Autoridade Tributária não teve intervenção prévia na venda das barragens da EDP 

Fisco sobre do negócio "pelo mercado". 

A diretora-geral da Autoridade Tributária diz que foi opção da EDP e da Engie dispensar uma inspeção prévia do fisco ao negócio das barragens no Barragens.

Ouvida esta quarta-feira, no Parlamento, Helena Borges não adiantou muito mais sobre o que podia a Autoridade Tributária ter feito para impedir que não tivessem sido cobrados impostos na operação.
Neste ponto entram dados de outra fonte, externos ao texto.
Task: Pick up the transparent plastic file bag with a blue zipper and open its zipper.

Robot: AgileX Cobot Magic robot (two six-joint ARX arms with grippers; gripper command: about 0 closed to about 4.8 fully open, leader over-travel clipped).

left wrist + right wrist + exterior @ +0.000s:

A audição aconteceu após um requerimento apresentado pelo PS, que foi aprovado por unanimidade, numa altura em que deputados dos partidos da oposição têm levantado dúvidas sobre a operação, nomeadamente sobre o facto de a EDP não ter pagado o Imposto do Selo no valor de 110 milhões.

Em 13 de novembro de 2020 foi anunciado que a Agência Portuguesa do Ambiente tinha aprovado a venda de barragens da EDP (Miranda, Bemposta, Picote, Baixo Sabor e Foz-Tua) à Engie.

A EDP concluiu, em 17 de dezembro, a venda por 2,2 mil milhões de euros de seis barragens na bacia hidrográfica do Douro a um consórcio de investidores formados pela Engie, Crédit Agricole Assurances e Mirova.